Electric Picnic review: Mavis Staples – We’re watching music royalty

The Chicago blues legend’s deep, mellow voice drips with life and experience


MAVIS STAPLES

Main Stage
Waking up to the news that Donald Trump is coming to Ireland, it can be hard to remember there's good in the world. That's why we need people like Mavis Staples. Chicago blues singer, gospel singer, civil-rights activist and all-round music legend, Staples is heading for 80, but you wouldn't know it to see her on stage. "I've got people who love me," she sings in a deep, mellow voice dripping with life and experience.
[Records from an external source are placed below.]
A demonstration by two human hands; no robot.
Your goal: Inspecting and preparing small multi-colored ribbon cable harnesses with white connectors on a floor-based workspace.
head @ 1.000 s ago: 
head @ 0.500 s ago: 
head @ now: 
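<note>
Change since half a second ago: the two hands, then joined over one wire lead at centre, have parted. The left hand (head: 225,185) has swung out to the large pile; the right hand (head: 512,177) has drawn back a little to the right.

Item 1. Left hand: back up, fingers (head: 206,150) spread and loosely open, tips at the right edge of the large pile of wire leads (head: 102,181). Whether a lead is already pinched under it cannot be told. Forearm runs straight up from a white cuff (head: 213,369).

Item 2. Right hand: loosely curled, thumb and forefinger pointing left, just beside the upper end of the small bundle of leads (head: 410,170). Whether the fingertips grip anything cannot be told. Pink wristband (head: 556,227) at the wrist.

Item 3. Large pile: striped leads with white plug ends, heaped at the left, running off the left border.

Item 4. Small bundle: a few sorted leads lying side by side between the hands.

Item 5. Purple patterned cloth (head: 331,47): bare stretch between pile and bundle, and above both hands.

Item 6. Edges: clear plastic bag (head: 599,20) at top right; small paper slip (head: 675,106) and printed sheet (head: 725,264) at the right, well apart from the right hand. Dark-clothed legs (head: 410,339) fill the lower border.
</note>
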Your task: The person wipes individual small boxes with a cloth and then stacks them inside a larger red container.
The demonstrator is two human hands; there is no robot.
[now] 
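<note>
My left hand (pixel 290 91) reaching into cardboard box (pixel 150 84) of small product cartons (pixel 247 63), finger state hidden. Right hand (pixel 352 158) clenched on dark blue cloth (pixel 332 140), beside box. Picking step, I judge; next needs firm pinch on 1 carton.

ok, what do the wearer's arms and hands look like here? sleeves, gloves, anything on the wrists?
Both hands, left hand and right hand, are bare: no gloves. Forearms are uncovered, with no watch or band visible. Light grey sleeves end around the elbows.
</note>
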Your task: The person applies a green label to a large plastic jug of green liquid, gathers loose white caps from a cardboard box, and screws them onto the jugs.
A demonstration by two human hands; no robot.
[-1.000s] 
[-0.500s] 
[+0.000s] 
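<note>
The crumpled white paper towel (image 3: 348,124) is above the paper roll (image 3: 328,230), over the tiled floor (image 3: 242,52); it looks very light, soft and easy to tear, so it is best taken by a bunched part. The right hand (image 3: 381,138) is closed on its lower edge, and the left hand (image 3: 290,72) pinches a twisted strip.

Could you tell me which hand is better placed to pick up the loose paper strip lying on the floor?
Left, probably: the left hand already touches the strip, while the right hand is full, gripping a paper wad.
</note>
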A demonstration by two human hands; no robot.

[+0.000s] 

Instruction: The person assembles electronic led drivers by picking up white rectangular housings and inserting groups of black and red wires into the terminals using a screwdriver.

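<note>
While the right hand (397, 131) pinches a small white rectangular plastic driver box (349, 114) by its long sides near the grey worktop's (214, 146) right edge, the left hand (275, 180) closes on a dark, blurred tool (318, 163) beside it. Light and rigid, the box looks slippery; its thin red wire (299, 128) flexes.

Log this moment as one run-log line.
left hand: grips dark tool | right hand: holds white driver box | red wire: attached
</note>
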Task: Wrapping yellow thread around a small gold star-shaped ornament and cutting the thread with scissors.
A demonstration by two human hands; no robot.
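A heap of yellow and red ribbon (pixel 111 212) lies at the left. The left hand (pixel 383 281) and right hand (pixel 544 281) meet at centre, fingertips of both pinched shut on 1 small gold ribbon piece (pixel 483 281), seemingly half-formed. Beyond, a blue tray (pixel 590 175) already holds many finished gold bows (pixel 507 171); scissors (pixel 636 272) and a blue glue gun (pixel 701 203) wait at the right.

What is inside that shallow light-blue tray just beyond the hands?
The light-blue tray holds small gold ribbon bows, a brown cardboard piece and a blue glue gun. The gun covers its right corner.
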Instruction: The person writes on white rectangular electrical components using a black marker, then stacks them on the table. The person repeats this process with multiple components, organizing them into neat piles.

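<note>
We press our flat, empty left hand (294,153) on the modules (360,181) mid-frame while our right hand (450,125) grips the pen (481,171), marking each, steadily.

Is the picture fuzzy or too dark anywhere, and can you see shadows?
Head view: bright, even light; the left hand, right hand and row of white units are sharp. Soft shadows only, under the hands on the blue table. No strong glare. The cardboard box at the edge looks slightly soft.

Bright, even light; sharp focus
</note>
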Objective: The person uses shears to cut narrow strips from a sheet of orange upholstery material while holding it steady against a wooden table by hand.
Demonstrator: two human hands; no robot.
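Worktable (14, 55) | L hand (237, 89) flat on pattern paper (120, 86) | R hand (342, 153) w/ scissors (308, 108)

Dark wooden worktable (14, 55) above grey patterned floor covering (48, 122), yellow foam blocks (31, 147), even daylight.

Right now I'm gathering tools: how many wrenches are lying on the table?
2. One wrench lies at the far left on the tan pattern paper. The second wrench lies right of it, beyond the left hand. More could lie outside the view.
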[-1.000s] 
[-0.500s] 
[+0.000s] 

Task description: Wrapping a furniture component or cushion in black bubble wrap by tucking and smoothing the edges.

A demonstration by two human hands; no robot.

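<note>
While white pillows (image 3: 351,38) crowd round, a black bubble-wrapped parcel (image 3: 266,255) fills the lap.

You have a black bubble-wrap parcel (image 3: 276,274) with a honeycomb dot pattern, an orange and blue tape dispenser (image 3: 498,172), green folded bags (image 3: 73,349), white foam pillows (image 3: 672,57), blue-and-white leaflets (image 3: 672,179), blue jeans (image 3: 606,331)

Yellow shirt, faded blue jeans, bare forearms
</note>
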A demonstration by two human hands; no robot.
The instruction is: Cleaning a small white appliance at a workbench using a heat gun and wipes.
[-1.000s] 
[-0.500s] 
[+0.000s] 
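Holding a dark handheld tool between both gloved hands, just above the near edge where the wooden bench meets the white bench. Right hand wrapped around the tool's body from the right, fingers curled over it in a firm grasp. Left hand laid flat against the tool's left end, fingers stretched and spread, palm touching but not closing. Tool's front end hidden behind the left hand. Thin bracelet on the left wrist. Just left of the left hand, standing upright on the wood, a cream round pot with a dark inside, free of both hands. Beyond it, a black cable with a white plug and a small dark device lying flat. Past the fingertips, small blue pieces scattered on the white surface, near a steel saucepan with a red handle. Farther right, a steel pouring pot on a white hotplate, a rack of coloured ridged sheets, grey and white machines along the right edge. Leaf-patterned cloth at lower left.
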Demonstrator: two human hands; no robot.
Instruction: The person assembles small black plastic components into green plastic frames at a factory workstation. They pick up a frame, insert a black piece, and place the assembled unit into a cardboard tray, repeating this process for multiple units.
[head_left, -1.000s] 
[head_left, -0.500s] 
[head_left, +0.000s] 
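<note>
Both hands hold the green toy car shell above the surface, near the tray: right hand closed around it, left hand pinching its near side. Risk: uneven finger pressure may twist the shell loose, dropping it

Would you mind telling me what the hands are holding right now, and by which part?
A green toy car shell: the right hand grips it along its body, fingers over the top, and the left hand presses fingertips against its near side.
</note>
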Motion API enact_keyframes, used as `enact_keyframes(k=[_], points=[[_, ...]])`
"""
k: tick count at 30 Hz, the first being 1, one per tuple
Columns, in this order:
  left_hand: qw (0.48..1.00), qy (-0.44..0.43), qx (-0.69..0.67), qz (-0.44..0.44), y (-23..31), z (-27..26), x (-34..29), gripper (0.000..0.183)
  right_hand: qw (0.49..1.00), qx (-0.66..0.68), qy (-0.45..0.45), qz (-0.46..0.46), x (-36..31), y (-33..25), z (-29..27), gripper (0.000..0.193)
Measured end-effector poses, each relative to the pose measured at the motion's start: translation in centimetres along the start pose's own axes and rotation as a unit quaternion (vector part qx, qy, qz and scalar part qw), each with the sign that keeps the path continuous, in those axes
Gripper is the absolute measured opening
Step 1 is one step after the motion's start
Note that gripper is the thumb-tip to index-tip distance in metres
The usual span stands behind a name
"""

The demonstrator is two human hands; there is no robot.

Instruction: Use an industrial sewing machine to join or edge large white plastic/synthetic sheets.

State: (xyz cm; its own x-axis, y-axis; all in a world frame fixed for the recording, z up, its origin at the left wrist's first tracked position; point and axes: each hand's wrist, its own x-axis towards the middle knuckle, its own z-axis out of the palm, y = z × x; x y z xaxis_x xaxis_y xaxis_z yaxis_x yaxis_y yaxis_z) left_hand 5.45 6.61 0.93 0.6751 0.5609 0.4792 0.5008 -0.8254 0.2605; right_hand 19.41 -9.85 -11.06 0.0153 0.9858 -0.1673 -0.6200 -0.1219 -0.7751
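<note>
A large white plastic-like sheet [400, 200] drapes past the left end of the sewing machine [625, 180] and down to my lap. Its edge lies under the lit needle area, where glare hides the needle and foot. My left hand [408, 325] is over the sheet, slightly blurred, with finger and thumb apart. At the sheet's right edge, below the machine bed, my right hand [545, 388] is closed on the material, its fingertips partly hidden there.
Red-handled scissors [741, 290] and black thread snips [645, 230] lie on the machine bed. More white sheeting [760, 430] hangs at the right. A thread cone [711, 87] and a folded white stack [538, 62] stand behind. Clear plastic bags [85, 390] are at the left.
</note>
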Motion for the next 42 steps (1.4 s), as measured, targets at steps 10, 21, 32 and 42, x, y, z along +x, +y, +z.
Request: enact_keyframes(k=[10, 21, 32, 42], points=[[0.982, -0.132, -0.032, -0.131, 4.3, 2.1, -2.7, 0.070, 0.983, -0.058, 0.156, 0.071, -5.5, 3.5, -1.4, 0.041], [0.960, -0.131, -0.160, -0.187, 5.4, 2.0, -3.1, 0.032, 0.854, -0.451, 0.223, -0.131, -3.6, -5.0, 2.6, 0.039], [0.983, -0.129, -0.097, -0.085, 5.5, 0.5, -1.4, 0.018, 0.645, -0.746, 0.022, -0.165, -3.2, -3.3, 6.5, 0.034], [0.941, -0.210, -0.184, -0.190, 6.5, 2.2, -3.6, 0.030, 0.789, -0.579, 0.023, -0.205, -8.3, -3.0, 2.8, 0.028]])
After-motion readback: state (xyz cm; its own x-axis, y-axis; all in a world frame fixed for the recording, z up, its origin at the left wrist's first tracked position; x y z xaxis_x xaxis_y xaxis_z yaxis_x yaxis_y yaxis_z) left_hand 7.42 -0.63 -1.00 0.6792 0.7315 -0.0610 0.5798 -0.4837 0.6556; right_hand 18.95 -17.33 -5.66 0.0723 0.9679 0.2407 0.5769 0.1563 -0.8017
Listening is like being washed over by whiskey, or hot chocolate, depending on your fancy. Covering Talking Heads' Slippery People three songs in, she and the band find their groove, and we get ours on, too. The music gets deep into your bones as she totally owns Respect Yourself, The Staple Singers' 1971 classic. She promises us blues later on, but now she's offering "joy, happiness and positive vibrations". She goes on to sing of a divided country, and opening the shades to let the light right in. If music could do it, we might yet be okay. "What took you so long?" she asks the crowd. "We've been around an awful long time." She's right: she was there on the Selma marches. We're watching music royalty. In one of the Picnic's worst-kept secrets, she's joined on stage for a "surprise" session with Hozier, to sing The Band's The Weight, and together they pull into Nazareth. Staples's voice has been sampled time and again. Hearing the real thing is a privilege.